About five months ago, when we launched Innoventures, we ran before we walked, or for that matter, even stood up. We started with a simple intent: disruption through innovation. The trouble was that it’s easy to get caught up in massively disruptive innovations, involving large concepts in Enterprise Software, including Big Data or The Internet Of Things. Looking back, we discounted the challenges or framework requirements for disruptive innovations.
So, we ran – stumbled – and now stand, holding on to a wall – as we identify the directions in which we walk.
One cannot undermine the value of defining the need – why are we innovating at this moment in time? As we go back to our innovation quadrant, we are working on the process of innovating in the left hand quadrants, while building a system to deliver on inconceivable innovations in the future.

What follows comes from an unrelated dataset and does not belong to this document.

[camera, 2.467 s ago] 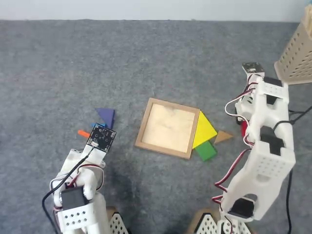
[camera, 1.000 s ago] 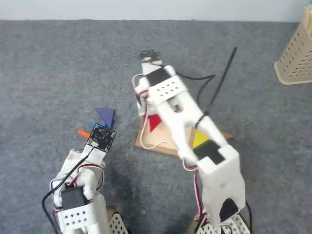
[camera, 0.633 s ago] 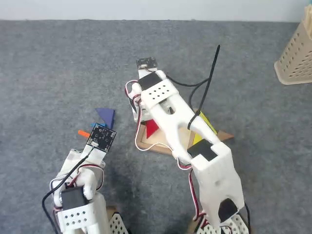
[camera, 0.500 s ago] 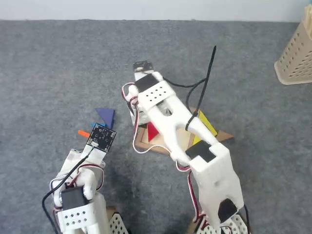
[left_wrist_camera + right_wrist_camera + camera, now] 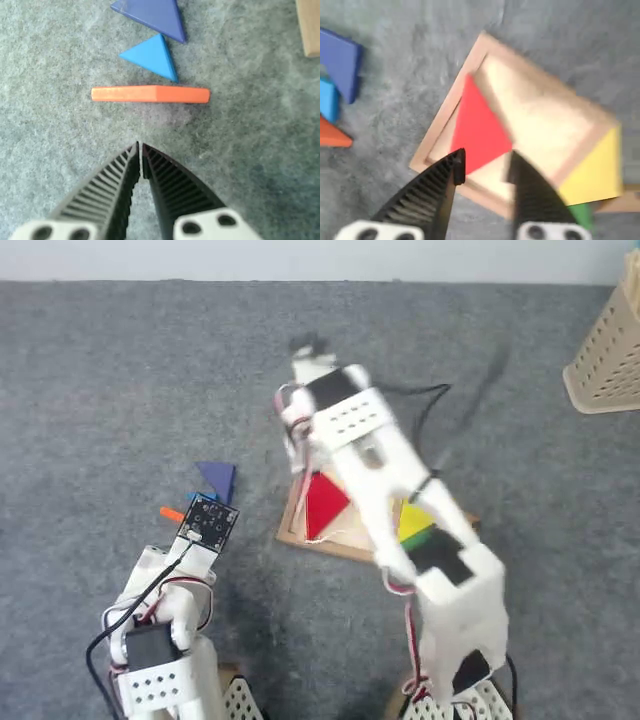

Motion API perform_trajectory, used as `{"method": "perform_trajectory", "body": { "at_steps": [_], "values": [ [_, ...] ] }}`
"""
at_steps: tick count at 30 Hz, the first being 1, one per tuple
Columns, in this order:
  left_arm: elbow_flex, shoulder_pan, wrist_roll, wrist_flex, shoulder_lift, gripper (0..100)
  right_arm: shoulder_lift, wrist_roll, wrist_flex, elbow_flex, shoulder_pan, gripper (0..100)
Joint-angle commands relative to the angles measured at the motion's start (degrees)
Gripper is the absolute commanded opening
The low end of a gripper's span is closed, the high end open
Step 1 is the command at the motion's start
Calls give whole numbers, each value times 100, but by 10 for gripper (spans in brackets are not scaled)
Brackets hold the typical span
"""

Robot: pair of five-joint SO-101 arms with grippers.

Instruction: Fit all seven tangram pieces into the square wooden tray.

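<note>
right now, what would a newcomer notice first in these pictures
The red triangle lying inside the wooden tray, on the side nearer the left arm, with the right gripper open over it. Next, the left gripper, shut, close to an orange piece, a light blue triangle and a dark blue triangle.

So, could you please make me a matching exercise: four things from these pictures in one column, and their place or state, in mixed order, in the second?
Column one
1. red triangle
2. yellow triangle
3. orange piece
4. left gripper

Column two
A. shut
B. inside the wooden tray
C. outside the tray, beside its edge
D. on the carpet, next to the light blue triangle

Pairs: 1-B, 2-C, 3-D, 4-A
</note>
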Motion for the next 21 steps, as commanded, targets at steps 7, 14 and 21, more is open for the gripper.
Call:
{"method": "perform_trajectory", "body": {
  "at_steps": [7, 14, 21],
  "values": [
    [-75, 0, -79, 62, -132, 14, -2985, 818, -1956, 3341, 303, 11],
    [-75, 9, -79, 62, -132, 14, -3618, 1512, -5068, 6233, 145, 9],
    [-75, 18, -79, 62, -132, 14, -2765, 1495, -5446, 6224, -295, 9]
  ]
}}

Defining needs sounds so simple. But, it is in fact a daunting and time-consuming process. While on one hand, everyone within the organization can describe a ‘major’ problem, it is another challenge to sort through a disparate list of challenges to identify meaningful, solvable, actionable, or impactful deficiencies.
Innoventures now works with a group of mentors and thought leaders. Our thought leaders are in direct contact with operations, sales, and customers, and have a general pulse of the company. Through them, we feel the directions of the wind and steer the direction in which we walk. We hear stories of success, failure, new solutions, challenges across delivery and operations – and we decipher and decode to hone in on what constitutes as solvable problems or opportunities.

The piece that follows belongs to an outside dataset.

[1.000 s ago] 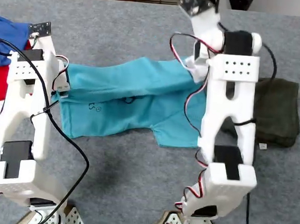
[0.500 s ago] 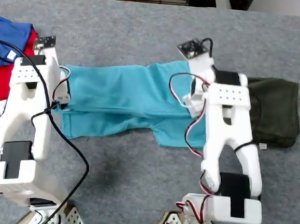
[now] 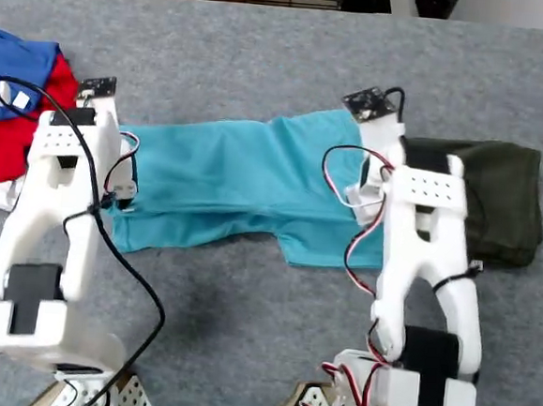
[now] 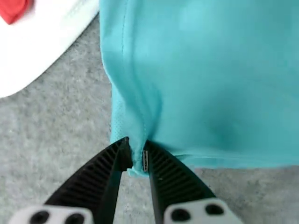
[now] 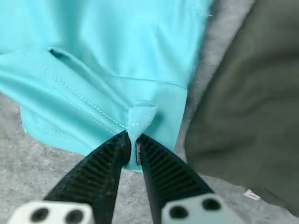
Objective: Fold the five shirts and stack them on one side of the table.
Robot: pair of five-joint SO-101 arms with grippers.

Of course, ideas will come from associates. The difference is that now, before reaching our associates, we have a defined need. In our top-down-bottom-up approach (define needs through senior management and innovate through associates across the firm), we hope to create real disruption within Softtek. We are challenging our processes, technologies, and existing systems with the opportunities to innovate across the organization. All our associates, from the various departments, are invited and encouraged to contribute and innovate.

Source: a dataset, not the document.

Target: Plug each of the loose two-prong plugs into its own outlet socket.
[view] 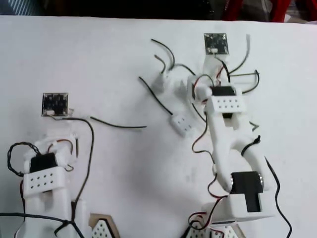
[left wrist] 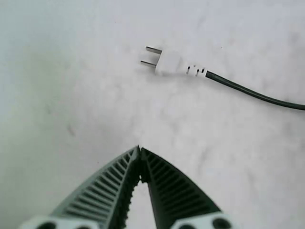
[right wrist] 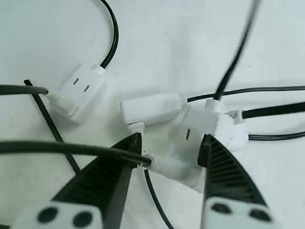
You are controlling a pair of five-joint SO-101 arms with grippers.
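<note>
A loose white two-prong plug [left wrist: 167, 61] on a black cord [view: 119, 124] lies flat on the white table, a short way ahead of my left gripper [left wrist: 139, 151], which is shut and holds nothing. My right gripper [right wrist: 170, 139] stands open with a white outlet socket [right wrist: 200, 136] between its fingers. A white plug body [right wrist: 150, 108] lies against that socket, and a second corded plug [right wrist: 159, 164] meets its near side. Another white outlet socket [right wrist: 78, 90] with two slots lies beside them on its own black cord.
A further white outlet socket [view: 182, 124] lies mid-table, left of the right arm. Several black cords [view: 163, 49] loop around the cluster at the back. The table's far edge [view: 99, 16] runs along the top.
</note>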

We have to remember that we can only be so effective in defining needs. The unidentified-needs, that which we have not and perhaps cannot realize, may lie completely outside our immediate areas of focus. The process of organizing innovation balances the act of defining needs while remaining open to unchartered mutations and introductions of new products and services. However, from our experience, we now value the importance of structure and definition of purpose.
One day, we shall chase empowerment. We, at Softtek, believe that very soon software will in fact eat up the IT services industry. In order words, services will quickly be replaced by software. Internally, we have pinpointed areas of how our innovations in software will in fact eat up the IT services industry. But, we have a ways to go…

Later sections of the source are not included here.